Pull every line containing "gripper" out of the material below.

***

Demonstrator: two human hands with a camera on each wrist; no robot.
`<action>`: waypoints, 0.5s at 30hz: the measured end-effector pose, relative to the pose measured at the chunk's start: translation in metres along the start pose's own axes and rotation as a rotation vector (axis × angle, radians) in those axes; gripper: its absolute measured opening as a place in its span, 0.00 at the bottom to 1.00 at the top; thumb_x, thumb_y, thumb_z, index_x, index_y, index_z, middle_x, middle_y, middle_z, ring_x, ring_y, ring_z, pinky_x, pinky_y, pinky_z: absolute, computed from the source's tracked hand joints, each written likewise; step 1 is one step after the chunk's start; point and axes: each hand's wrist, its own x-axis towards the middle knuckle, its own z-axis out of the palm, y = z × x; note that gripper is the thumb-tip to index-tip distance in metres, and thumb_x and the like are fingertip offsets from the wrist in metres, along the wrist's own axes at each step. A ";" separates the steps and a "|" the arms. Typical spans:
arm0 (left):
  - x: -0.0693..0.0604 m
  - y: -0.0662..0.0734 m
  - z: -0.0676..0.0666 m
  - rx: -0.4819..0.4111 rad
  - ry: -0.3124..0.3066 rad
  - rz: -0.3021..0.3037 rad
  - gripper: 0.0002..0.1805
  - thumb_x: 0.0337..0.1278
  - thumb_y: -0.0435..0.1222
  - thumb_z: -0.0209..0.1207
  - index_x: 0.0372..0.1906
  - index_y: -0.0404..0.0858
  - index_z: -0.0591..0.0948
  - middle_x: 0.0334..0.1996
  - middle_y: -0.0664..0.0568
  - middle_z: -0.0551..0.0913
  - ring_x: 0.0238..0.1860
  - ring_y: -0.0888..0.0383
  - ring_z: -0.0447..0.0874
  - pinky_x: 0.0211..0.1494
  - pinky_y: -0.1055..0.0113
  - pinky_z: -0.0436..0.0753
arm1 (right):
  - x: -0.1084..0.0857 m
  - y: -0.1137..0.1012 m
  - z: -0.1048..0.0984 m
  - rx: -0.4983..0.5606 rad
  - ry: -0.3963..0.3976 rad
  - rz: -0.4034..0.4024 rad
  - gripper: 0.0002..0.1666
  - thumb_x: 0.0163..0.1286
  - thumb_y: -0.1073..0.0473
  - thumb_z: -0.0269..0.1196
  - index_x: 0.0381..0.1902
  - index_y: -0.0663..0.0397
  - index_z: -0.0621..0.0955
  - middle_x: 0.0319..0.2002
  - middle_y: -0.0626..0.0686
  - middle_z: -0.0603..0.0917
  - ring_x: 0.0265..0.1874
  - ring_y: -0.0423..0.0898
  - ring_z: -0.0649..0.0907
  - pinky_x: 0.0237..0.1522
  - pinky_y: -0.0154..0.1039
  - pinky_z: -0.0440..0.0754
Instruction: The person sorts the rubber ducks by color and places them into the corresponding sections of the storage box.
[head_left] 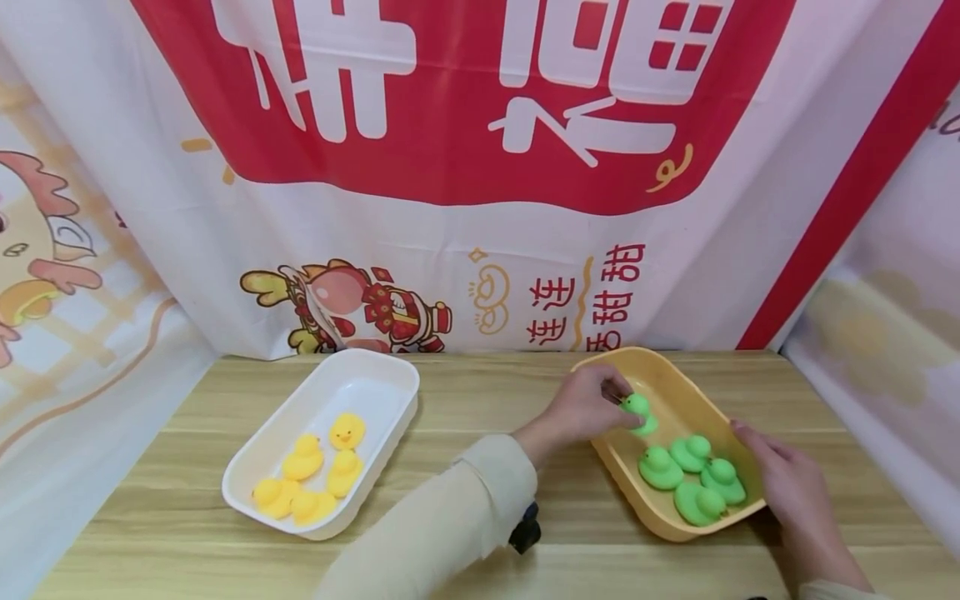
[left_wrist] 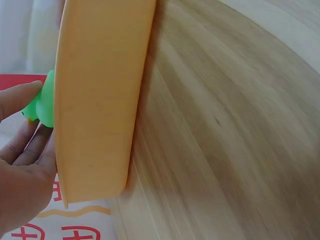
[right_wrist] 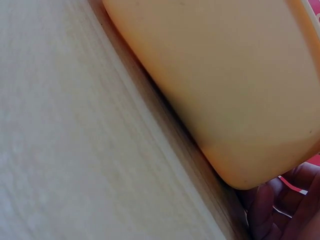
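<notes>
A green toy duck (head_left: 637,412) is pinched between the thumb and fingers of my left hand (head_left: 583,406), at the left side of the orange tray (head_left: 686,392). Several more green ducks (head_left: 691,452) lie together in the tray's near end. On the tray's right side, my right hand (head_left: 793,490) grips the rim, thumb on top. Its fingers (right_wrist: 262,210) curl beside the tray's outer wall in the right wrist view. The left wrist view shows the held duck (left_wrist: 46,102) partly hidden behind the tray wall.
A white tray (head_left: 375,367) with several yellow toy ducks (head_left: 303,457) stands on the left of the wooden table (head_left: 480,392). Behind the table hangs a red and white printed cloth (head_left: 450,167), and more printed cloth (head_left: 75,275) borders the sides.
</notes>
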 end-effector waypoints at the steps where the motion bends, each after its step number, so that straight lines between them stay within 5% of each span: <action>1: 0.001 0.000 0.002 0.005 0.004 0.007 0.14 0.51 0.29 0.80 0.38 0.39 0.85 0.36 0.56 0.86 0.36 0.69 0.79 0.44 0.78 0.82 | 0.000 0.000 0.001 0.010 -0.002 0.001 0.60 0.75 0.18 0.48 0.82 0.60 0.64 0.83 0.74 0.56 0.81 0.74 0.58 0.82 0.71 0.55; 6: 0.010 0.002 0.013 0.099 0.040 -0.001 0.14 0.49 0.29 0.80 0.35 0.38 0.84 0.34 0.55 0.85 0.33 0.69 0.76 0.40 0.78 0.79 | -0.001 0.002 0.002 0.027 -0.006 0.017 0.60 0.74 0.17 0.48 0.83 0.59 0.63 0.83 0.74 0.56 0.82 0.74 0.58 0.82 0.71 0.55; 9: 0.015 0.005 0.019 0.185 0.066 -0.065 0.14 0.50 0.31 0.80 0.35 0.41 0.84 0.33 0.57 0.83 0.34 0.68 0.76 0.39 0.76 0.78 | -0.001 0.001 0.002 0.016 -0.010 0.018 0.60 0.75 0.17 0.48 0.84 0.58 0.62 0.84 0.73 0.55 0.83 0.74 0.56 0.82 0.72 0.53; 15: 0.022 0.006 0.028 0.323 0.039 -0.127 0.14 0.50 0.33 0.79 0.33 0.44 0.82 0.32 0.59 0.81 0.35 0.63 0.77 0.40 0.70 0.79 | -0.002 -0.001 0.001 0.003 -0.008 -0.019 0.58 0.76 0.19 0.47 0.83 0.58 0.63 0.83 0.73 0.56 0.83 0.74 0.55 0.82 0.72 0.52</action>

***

Result
`<action>`: waypoints, 0.5s at 30hz: the measured end-effector pose, relative to the pose measured at the chunk's start: translation in metres along the start pose's own axes and rotation as a rotation vector (axis × angle, radians) in those axes; gripper: its absolute measured opening as a place in its span, 0.00 at the bottom to 1.00 at the top; thumb_x, thumb_y, thumb_z, index_x, index_y, index_z, middle_x, middle_y, middle_z, ring_x, ring_y, ring_z, pinky_x, pinky_y, pinky_z: absolute, computed from the source's tracked hand joints, each written likewise; step 1 is one step after the chunk's start; point and axes: each hand's wrist, its own x-axis towards the middle knuckle, its own z-axis out of the palm, y = z × x; note that gripper is the thumb-tip to index-tip distance in metres, and thumb_x and the like are fingertip offsets from the wrist in metres, along the wrist's own axes at each step. A ";" separates the steps and a "|" the arms. Typical spans:
  - gripper: 0.0002..0.1805
  - gripper: 0.0002..0.1666

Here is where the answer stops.